Kimyasal maddeler, tarımda ve halk sağlığına zarar veren mikroorganizmalar ve diğer pestlerin kontrolünde yüzyıllardan beri kullanılmaktadır. Pestisitler kavramını da özellikle bahçe işi ile ilgilenen insanlar olmak üzere bir çoğumuz duymuştur. Şimdi günlük hayatta sürekli karşımıza çıkmasada, hazır bahçelerle haşır neşir olma mevsimi gelmişken pestisitleri ve olası etkilerini hatırlayalım.

Besin maddelerinin üretimi, tüketimi ve depolanmaları sırasında, besin değerini bozan ve besinleri yok eden, zarar veren haşereleri, mikroorganizmaları ve diğer zararlıları (pestleri) yok etmek için kullanılan fiziksel, kimyasal veya biyolojik savaş maddelerine pestisitler denir. Tanımdan da anlayacağımız üzere pestisitler karşımıza sadece bahçede çıkmaz. Olası maruziyet bahçe dışında da mevcuttur.

Pestisitlerin sentezi ve formülasyonlarının üretimi kimya endüstrisi devrimi ile başlamış ve zamanla büyük artış göstermiştir.

II. Dünya Savaşı başlarında ise DDT (diklorodifeniltrikloroetan), klorofenoksiasetik asit grubu maddeler gibi çeşitli kimyasal maddeler deneysel olarak araştırılmaya başlanmış ve savaş sonrasında tarımsal ilaçlarda çok hızlı gelişmeler olmuştur.

Pestisit araştırma ve geliştirmedeki en önemli hedef; pestisitin yok edilmesi istenen zararlıya karşı, örneğin bir böcek türü olabilir, seçici olurken diğer canlılara ise (insan, bitki, hayvanlar) minumum zararlı etki göstermesidir.

Pestisitler, gerek halk sağlığı ve gerekse açlıkla savaşta besinlerin korunması bakımından ekonomik faydalar sağlarlar.
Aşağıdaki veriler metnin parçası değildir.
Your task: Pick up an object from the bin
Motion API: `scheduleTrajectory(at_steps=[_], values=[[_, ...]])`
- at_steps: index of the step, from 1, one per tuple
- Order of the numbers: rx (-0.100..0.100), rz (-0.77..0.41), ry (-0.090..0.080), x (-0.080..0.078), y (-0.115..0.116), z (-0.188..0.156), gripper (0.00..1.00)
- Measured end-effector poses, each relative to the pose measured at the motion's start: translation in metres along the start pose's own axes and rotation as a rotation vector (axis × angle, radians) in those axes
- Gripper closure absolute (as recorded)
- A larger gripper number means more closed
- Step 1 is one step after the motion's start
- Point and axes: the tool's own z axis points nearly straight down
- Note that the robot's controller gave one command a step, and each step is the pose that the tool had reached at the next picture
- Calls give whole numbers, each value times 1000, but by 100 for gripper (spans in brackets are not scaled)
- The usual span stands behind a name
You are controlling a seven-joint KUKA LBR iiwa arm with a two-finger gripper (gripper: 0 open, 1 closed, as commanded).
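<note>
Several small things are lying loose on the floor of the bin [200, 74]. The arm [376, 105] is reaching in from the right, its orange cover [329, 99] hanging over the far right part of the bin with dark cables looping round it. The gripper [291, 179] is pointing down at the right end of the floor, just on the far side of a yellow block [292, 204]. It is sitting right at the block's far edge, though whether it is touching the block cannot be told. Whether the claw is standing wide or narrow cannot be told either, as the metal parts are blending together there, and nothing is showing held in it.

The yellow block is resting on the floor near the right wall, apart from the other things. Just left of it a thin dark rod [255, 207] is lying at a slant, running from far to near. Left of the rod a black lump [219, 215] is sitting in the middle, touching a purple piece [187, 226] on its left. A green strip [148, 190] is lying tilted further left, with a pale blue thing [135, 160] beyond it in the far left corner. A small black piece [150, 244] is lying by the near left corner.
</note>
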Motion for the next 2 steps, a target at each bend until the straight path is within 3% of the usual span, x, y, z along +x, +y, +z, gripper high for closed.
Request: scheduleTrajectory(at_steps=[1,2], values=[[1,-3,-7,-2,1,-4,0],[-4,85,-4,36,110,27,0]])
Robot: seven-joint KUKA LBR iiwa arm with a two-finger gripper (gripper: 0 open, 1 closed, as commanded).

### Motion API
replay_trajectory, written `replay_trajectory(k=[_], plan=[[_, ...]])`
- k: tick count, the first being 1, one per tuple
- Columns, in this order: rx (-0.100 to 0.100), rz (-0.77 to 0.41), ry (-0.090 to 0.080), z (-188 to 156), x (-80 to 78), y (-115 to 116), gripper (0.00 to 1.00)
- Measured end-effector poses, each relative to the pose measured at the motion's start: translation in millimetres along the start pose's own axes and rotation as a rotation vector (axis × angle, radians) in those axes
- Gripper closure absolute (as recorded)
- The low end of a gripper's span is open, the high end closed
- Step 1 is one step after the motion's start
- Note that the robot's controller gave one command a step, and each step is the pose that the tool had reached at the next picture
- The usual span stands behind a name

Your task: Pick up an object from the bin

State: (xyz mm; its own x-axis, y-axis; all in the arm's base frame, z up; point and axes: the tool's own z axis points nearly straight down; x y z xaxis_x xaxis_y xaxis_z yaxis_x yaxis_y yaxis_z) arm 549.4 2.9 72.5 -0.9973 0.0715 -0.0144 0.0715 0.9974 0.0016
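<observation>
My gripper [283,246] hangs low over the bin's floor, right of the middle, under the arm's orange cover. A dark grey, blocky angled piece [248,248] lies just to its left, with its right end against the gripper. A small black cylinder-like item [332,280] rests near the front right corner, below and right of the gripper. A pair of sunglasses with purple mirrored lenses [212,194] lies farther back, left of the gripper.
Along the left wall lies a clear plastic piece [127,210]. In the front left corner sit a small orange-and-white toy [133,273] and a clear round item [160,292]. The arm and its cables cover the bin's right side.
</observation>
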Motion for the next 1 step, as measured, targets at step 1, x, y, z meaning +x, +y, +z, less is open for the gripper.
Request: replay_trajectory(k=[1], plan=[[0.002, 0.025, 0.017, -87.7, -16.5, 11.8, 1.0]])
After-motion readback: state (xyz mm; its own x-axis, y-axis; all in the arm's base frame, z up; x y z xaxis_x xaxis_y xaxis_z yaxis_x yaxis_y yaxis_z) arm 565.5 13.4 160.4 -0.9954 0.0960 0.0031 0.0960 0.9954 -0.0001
Kemiriciler, böcekler ve diğer pestleri yok ederken, ayrıca bu hayvanlarla taşınan vektör hastalıkların (malarya, veba, sarı humma, viral ensefalitis, tifüs, vb.) yayılmasını da engellerler. Tabi ki faydası olduğu gibi zararları da vardır.

Evlerde kullanılmaları ile ortaya çıkan kazaen akut veya kronik zehirlenmeler; pestisitlerin uygulama talimatına uymama, bitmiş ambalaj kutularının rastgele atılması veya tamamen yanlış bir kullanımı nedeniyle ortaya çıkabilir. Pestisit kalıntısı içeren besinlerin yenmesi ile akut ve kronik zehirlenmeler oluşabilir. Mesleki maruziyet sonucu zehirlenmelerde görülebilir.

Ülkemizde, pestisitler en çok tarım alanında kullanılırlar. Bu amaçla her türlü araştırma ve uygulamayı yapmakla görevli Zirai Mücadele ve Zirai Karantina Müdürlüğü 1957’de kurulmuştur.

Zehirlenme şüphesi duyulduğunda tarım ilacı kullanılan bir bölgedeyseniz veya maruz kalabilecek bir meslek grubundaysanız pestisit zehirlenmesi de aklınıza getirmeniz gerekmektedir. Pestisitler farklı kimyasal yapılara sahip çeşitleri bulunmaktadır hepsi için görülebilecek semptomlar ve dolayısıyla tedavi prosedürleri de farklılık göstermektedir. Her zehirlenme şüphesinde olduğu gibi pestisit kaynaklı bir zehirlenme şüphesi yaşarsanız en yakın sağlık kuruluşuna başvurmanız gerekmektedir.